Born in Atlanta but raised in a Chicago suburb, Shane is a product of both nature and nurture. As a baby, she traveled on tour with her sister’s platinum-selling R&B group, Blaque, and later returned to Atlanta, where she recorded her first songs at 14. It was local guru Coach K—a manager of Gucci Mane and Young Jeezy, and mentor to Shane—who later introduced her to Yachty. For much of the past year, Shane has been toying with ideas and tinkering with form: Her 2060 EP, released in March, trended toward the productions of trap it-boys Metro Boomin and TM88 before randomly, dramatically turning to sample things like Rufus & Chaka Khan’s “Ain’t Nobody.” It was scattered, but it showed off the range and arsenal of a prodigious writer who has spent her life around musicians. A few months later, the sugary, genre-scanning Little Rocket explored Shane’s pop sense.
A highlight of it all was 2060’s Yachty duet “Sad,” a candy-coated jam about unrequited love and the solace that can sometimes be found in bitter moments. Shane and Yachty are kindred spirits who pull the best out of each other, and their collaboration provided an important benchmark for Shane: the precise moment where everything clicked. It’s no surprise, then, that “Sad” resurfaces on Zero Gravity, which is, as its title implies, a study in weightlessness.
Zero Gravity is a bite-sized compilation of old tracks and new ones, showcasing Shane’s seemingly limitless potential; it’s compact but full, animated yet balanced, marrying the buoyancy of Yachty (on a song like “Losing Service”) with the lucid journaling of Tink. She, like Tink, is a rapper and singer who blurs the line between the two (see: “A Ok”). But she’s far more explosive, with an impish warble that quickly morphs into a liquid falsetto, a playful chirp, or even a mopey whimper in a snap. This dynamism is obvious on the hook-heavy “Drip in My Walk,” which is the song most in-line with the Yachty canon here. She cycles through a few subtle inflection changes before settling for flat out exuberance, her natural state.
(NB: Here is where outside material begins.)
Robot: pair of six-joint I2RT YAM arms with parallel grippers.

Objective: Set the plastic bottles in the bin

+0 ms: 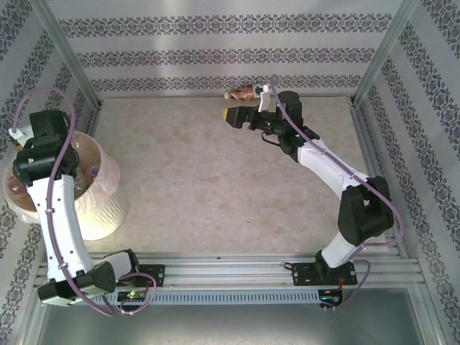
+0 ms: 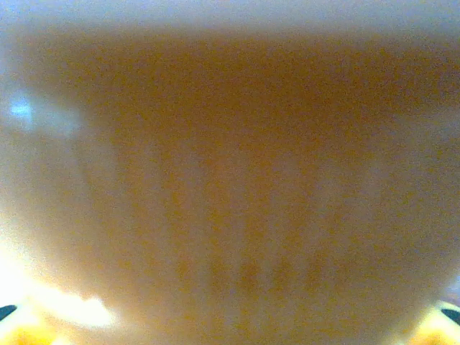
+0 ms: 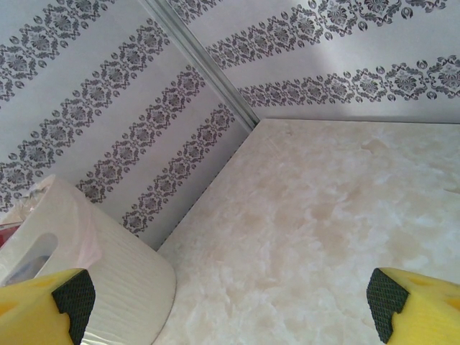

Listening to Shane feels rejuvenating. There’s a very particular energy to some of her songs that replicates tumbling around in a bouncy house. But there can be a delicacy to them, too, when her writing ventures into mature(r), more thoughtful R&B. In any mode, Shane meticulously crafts tunes that stay with you. She has the nuanced ear for melody that continues to elude Yachty, but her hooks are equally infectious, as she unspools skipping refrains with sweet, almost chant-like variations. Shane is a more complete songwriter, too; her ideas find resolution, especially on “Drip in My Walk” and “Can You Handle It”—the former seeing an extended basketball metaphor through to the end. Still, she fits her team’s bubblegum aesthetic perfectly. Even as her songs constantly move, they’re easy to follow. Yachty may be the internet’s star of today, but all signs point to Shane as a star of the future.